According to a posting on the Data Platform Insider Microsoft employee blog, the final RTM of SQL Server 2008 has been pushed back to Q3 2008.
Microsoft's Francois Ajenstat -- director of product management for SQL Server -- was the author of the post, and explained that Microsoft "is excited to deliver a feature complete CTP during the Heroes Happen Here launch wave and a release candidate (RC) in Q2 calendar year 2008, with final release to manufacturing (RTM) of SQL Server 2008 expected in Q3."
Ajenstat also stressed that the delay won't change Microsoft's plans for the February 27 Heroes Happen Here launch that also involves Windows Server 2008 and Visual Studio 2008. While the delayed release may impact third-party vendors and developers who have tied the release of their new products to the SQL Server 2008 RTM, recent sales data has demonstrated that Microsoft's SQL Server 2005 business is growing rapidly, and is beginning to make inroads into enterprise clients that have long been the bailiwick of IBM and Oracle.
While the RTM of SQL Server 2008 will miss the aforementioned February launch event, Windows Server 2008 is widely expected to hit RTM within the next few weeks, and Visual Studio 2008 was finished in mid-November 2007.
We've asked a few third-party vendors to comment on the SQL Server 2008 delay, so we we'll add their comments to this post as soon as we receive them.
"This won't impact our launch plans," says Billy Bosworth, VP and general manager of the SQL Server business at Quest Software. "For this very reason we focus on releasing products around important events, based off our own internal time tables.

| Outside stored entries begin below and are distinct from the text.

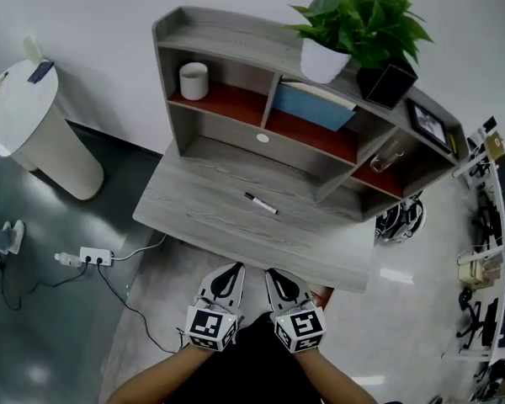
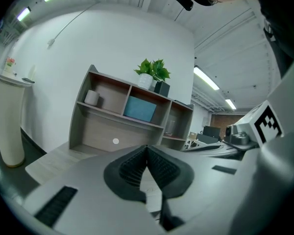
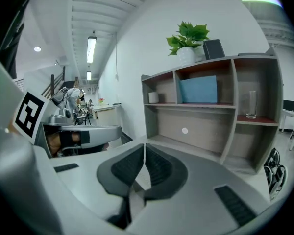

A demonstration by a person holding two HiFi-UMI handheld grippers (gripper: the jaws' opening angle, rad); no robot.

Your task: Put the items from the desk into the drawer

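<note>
A black-and-white marker pen [image 1: 260,203] lies alone on the grey wooden desk [image 1: 202,217], near its middle. Both grippers hang side by side just off the desk's front edge and point toward it. My left gripper [image 1: 235,268] is shut with nothing between its pads, as the left gripper view [image 2: 147,147] also shows. My right gripper [image 1: 270,271] is shut and empty too, its pads meeting in the right gripper view [image 3: 144,146]. No drawer shows in any view.
The hutch holds a white cup [image 1: 194,81], a blue folder [image 1: 313,106], a glass [image 1: 387,156], a potted plant [image 1: 353,23], a black box [image 1: 385,82] and a picture frame [image 1: 427,123]. On the floor are a power strip [image 1: 94,256], a white round cabinet [image 1: 34,129] and shoes [image 1: 401,220].
</note>
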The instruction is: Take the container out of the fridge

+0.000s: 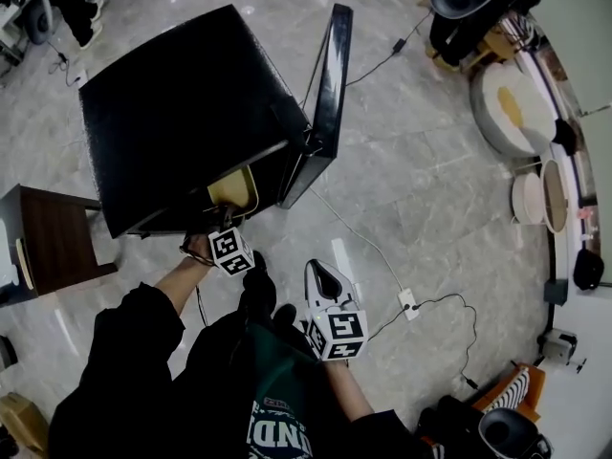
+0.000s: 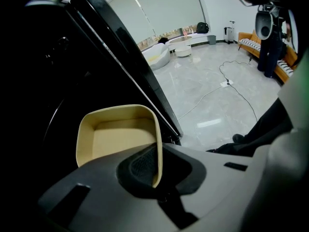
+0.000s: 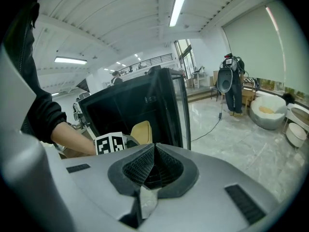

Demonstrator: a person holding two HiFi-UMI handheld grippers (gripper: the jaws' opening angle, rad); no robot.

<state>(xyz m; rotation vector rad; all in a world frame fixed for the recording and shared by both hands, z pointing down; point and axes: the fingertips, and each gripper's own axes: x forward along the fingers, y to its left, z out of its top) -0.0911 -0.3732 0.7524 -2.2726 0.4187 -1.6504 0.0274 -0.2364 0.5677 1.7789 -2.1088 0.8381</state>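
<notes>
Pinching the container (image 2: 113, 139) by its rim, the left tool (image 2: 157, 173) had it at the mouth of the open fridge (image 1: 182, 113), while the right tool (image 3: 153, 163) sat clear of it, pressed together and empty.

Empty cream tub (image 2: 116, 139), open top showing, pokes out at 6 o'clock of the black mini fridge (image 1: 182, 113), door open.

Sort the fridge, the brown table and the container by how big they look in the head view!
1. fridge
2. brown table
3. container, partly hidden there, so it may really be bigger
</notes>
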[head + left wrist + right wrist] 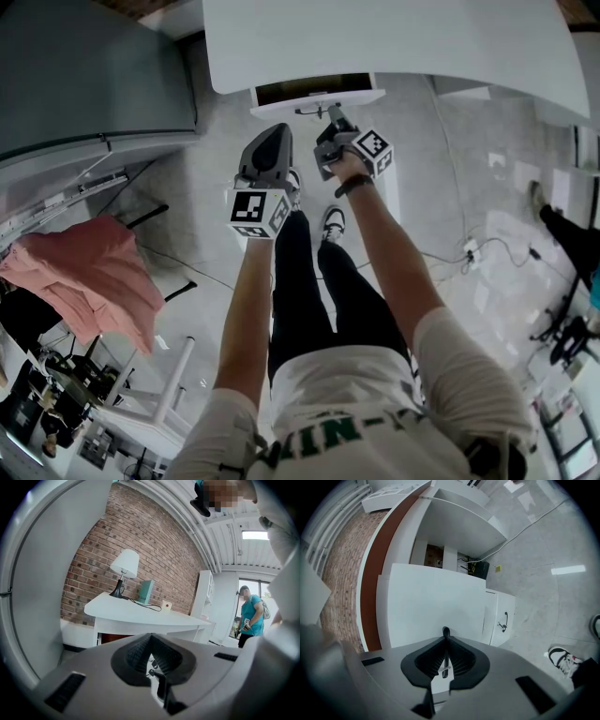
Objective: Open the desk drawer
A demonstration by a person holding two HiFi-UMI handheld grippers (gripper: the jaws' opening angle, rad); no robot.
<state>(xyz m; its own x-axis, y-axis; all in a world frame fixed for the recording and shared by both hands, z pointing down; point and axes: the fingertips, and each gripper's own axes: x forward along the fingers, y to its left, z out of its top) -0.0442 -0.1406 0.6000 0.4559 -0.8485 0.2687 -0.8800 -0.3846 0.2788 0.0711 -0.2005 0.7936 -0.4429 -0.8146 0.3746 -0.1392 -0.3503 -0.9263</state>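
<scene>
The white desk (394,42) runs along the top of the head view. Its drawer (319,97) stands pulled out a little, and a dark strip of its inside shows. My right gripper (330,114) is shut on the drawer's thin dark handle (314,111). In the right gripper view the handle (446,631) sits pinched between the pads, in front of the flat white drawer front (436,602). My left gripper (278,129) hangs beside it, short of the desk, its jaws shut and empty. In the left gripper view that gripper (152,659) faces the desk (140,613).
A lamp (124,569) and a teal box (146,591) stand on the desk. A white pedestal cabinet with a handle (505,620) sits under it. Pink cloth (89,277) hangs at the left, cables (478,248) lie on the floor, and a person in teal (251,616) stands far right.
</scene>
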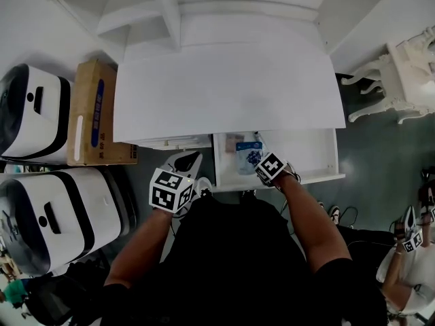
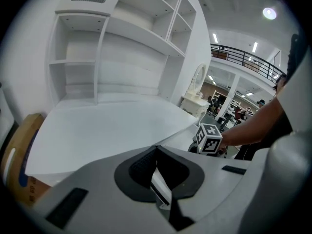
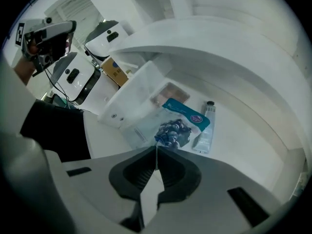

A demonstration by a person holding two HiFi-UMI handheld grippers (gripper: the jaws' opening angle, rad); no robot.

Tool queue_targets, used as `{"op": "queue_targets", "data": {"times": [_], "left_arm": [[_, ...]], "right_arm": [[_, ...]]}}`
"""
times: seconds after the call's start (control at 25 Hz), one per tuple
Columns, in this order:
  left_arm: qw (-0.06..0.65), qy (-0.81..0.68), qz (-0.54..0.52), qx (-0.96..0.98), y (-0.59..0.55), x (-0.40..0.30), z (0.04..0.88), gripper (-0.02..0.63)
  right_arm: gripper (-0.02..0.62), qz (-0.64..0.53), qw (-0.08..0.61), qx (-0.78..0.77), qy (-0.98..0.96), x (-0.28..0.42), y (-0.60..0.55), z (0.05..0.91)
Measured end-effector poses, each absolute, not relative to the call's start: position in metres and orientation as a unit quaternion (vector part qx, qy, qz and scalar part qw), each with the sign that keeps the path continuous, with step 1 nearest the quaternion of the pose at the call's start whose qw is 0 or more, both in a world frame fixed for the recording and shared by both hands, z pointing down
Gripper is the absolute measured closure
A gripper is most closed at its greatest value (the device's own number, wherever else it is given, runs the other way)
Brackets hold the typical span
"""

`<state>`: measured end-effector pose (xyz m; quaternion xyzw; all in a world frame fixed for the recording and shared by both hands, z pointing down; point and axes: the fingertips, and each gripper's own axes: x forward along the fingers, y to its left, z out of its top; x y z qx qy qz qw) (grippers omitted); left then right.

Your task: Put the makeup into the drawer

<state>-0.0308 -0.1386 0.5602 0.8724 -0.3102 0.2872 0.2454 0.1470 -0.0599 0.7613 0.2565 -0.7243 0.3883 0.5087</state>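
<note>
The white desk's drawer [image 1: 319,176] stands pulled open under the desktop [image 1: 224,87]. Inside it lie a blue-and-white face-mask sachet [image 3: 176,126] with a blueberry picture, a small silver tube [image 3: 204,130] and a brownish compact [image 3: 166,94]. My right gripper [image 3: 156,148] points steeply down into the drawer, shut on the near edge of the sachet. In the head view its marker cube [image 1: 270,167] covers part of the sachet [image 1: 246,156]. My left gripper [image 1: 190,160] hovers left of the drawer, below the desk edge. Its jaws [image 2: 156,149] are shut with nothing between them.
A cardboard box [image 1: 95,114] and two white machines [image 1: 30,111] [image 1: 58,212] stand left of the desk. Open shelving [image 1: 163,12] rises at the desk's back. An ornate white table [image 1: 401,73] is at the right, and another person [image 1: 411,250] sits at the lower right.
</note>
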Motion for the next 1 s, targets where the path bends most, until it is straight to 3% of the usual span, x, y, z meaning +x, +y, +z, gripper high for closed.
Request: {"op": "queue_targets", "data": {"times": [0.48, 0.64, 1.0], "left_arm": [[0.251, -0.317, 0.288, 0.868, -0.14, -0.053, 0.564, 0.595], [0.25, -0.313, 0.286, 0.871, -0.142, -0.058, 0.564, 0.595], [0.24, -0.289, 0.278, 0.884, -0.142, -0.068, 0.558, 0.595]], "right_arm": [[0.538, 0.415, 0.538, 0.246, -0.691, 0.147, -0.062, 0.784], [0.48, 0.429, 0.53, 0.261, -0.683, 0.145, -0.062, 0.783], [0.479, 0.4, 0.461, 0.359, -0.706, 0.13, -0.086, 0.74]]}}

It's just too hard to predict what \[Microsoft\] will run into in their beta cycles." Bosworth added that Quest Software is already supporting SQL Server 2008 in some of their products (like Quest Litespeed), and will have much broader support for SQL Server 2008 by the time it ships later this year. "We never anticipated that Microsoft would RTM by their february launch event, but we did believe they would be largely feature-complete by then."
"Microsoft’s decision to push back the release of SQL Server 2008 won't affect our release of updates to DBLaunch," says Sean McLean, chief architect of DBA24hrs. "Since we're already compatible with all previous versions of SQL Server and require no special coding for the 2008 release. We look forward to Microsoft getting 2008 out the door to allow our customers to skip a version."